What we’re offering you is a telecentre that is already in your
village (if that village is in Karnataka), where folks will directly
or indirectly use the code you write. That’s a guarantee.

The trick, and the challenge, is to do this in a manner that’s
applicable across the country. A field trip to one location that’s
reporting weird behaviour is probably an adventure. You’ll pack for a
day trip, leave early in the morning to avoid the rush, drive till the
road turns bad, grit and bear the next two hours to the location,
break for lunch, have a nice chat with the operator, take some
pictures of the neighbourhood, and maybe even figure out that his
problem is that his browser somehow got set to cache too aggressively.
Someone must have told him it was good strategy given the low quality
connection. Maybe you’ll make a new note for the helpdesk people to
check before they ask you go to have a look next time. And then it’ll
be evening and time for a ride back, shower, dinner and a good night’s
sleep. A day well spent.

But do this five times, and it no longer seems an adventure. You want
to write code, not be trapped in this debugging nightmare.

We’re not supporting five or fifty or 500 centres. We’re currently
close to a thousand operational centres, scaling up to six in the next
six months and aiming for ten thousand by the end of the year.
Operations on this scale require a wholly different thought process,
for both software development and support.
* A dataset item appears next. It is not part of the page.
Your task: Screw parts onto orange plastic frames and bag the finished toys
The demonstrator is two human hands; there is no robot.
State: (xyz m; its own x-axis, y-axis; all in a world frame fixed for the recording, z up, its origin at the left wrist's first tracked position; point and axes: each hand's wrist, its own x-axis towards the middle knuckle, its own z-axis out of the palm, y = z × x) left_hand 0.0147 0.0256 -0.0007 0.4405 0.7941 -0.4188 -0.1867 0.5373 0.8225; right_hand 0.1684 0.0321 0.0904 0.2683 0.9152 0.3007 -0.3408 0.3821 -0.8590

I’d like to tell you that our little team of seven does all this, that
we’re superhuman ninjas who write code so great, it never fails, who
oversee operations for thousands of centres, who uphold peace and
harmony everywhere, and still go home at 6 PM.

But you know better. An operation at this scale literally requires
thousands of people. There are all the telecentre operators, at least
one in each location, their supervisors, people who specialise in
various forms of support, people who talk to other people to introduce
new services, people who count even when they’re sleeping, and people
who think deeply about the larger purpose of all this.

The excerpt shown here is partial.